- Cover of the first volume of DD Fist of the North Star, published by Tokuma Shoten on June 20, 2011

DD北斗の拳 (Dī Dī Hokuto no Ken)
- Genre: Comedy, slice of life
- Created by: Buronson; Tetsuo Hara;
- Written by: Kajio
- Published by: Tokuma Shoten
- Magazine: Monthly Comic Zenon
- Original run: October 25, 2010 – June 25, 2016
- Volumes: 8
- Directed by: Kaijio
- Written by: Shinya Umemura
- Music by: Kazsin
- Studio: North Star Pictures
- Original network: KTV
- Original run: January 11, 2011 – April 5, 2011
- Episodes: 12
- Directed by: Akitaro Daichi
- Produced by: Naoki Miya
- Music by: Jun Abe Seiji Mutō
- Studio: Ajiado
- Licensed by: NA: Sentai Filmworks (2014-12-15) (first season only);
- Original network: TV Tokyo
- Original run: April 2, 2013 – December 22, 2015
- Episodes: 26
- Anime and manga portal

= DD Fist of the North Star =

Japanese media franchise

DD Fist of the North Star (Dī Dī Hokuto no Ken) is a manga series written and illustrated by Kajio. It is an adaptation of Buronson and Tetsuo Hara's Fist of the North Star in a chibi art style.

==Plot==
The story takes place in an alternative world in which the nuclear war of 199X (in the original series) never occurred. Thus, Kenshiro, Raoh and Toki find themselves pitted against one another not just for the affection of the beautiful Yuria but also a part-time job at Ryuryuken Convenience Store. However, they must work together if they want to stand a chance against greater competition including the South Star District led by the manipulative Shin who also has a crush on Yuria.

==Characters==
- Kenshiro: The fourth Hokuto brother.
- Toki: The second Hokuto brother.
- Raoh: The eldest Hokuto brother.

===Ryuryuken===
It is a convenience store.
- Bat: A university student working in Ryuryuken.
- Rin: A high school girl, and Ryuken's daughter.
- Ryuken: Ryuryuken owner, and Rin's father.

==Media==
===Manga===
DD Fist of the North Star was first announced in 2008 as an anime to commemorate the 25th anniversary of Buronson and Hara's series. However, it was first made into a manga, which started to be serialized in Monthly Comic Zenon by its first issue on October 25, 2010. Its run was completed on the August issue released on June 25, 2016. The individual chapters were collected into eight tankōbon volumes by Tokuma Shoten; the first was released on June 20, 2011, and the last was released on August 20, 2016.

===Anime===
In December, through Zenons February issue, an anime television series was announced to debut in 2011. A Flash series, it was directed by Kajio himself, and aired on Kansai TV between January 11, and April 5, 2011, lasting 12 episodes. The entire series was released on DVD by TC Entertainment on October 26, 2012.
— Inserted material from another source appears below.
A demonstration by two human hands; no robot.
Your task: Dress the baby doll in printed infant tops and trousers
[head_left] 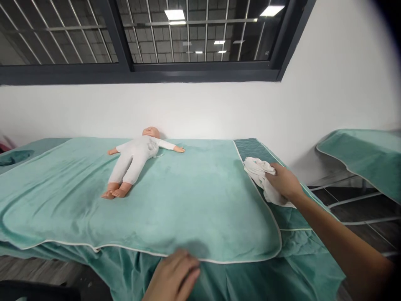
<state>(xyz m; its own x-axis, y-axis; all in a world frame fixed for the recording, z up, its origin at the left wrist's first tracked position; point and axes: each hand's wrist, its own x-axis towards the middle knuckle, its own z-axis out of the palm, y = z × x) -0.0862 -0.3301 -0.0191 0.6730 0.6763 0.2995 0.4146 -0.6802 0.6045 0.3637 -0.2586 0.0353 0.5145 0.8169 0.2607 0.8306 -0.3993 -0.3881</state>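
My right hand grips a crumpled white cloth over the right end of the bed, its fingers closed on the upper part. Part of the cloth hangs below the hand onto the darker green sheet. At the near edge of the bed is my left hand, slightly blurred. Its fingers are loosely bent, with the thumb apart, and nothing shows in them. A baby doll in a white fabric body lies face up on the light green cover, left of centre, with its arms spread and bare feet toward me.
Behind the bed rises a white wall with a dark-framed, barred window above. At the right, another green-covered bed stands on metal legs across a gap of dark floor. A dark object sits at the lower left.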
To celebrate the series's 30th anniversary, a second anime adaptation was announced in January 2013, through Zenons March issue. Produced by Ajia-do Animation Works under the direction of Akitaro Daichi, 13 episodes were broadcast by TV Tokyo from April 2, to June 25, 2013. Four DVDs collecting the episodes were released between June 28, and September 27, 2013. The anime was streamed by Crunchyroll; the first two episodes were available from June 4, 2013, with three more episodes streamed every week there after. In December 2014, Sentai Filmworks announced the licensing of the series to the North American digital and home media market. Sentai released it on DVD and Blu-Ray on April 14, 2015, and also made it available through the streaming site Hidive, and on iTunes, Microsoft Store and PlayStation Store.

In August 2015, a sequel series was announced through the sixth manga volume. Featuring the same cast and mostly the same staff, the series was broadcast on TV Tokyo as part of a DD Hokuto no Ken 2 Ichigo Aji+ program along with the Hokuto no Ken: Ichigo Aji anime adaptation. The first episode aired on October 6, 2015, and the twelve and last was broadcast on December 22, 2015. It was licensed by Crunchyroll to be exhibited simultaneously with Japanese airing.